» WHAT IS BEING ASKED
Print, without alteration, the lines that extend from the one holding "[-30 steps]" to the final line of the listing below.

» GIVEN INFORMATION

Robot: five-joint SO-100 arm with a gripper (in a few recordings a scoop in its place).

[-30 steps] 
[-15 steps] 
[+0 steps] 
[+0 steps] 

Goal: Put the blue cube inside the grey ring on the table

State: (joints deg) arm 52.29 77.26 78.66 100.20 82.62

» EXERCISE OUTPUT
[-30 steps] 
[-15 steps] 
[+0 steps] 
[+0 steps] 

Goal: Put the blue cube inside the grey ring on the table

State: (joints deg) arm 52.29 77.26 78.66 100.20 82.62

No further output is given for this exercise.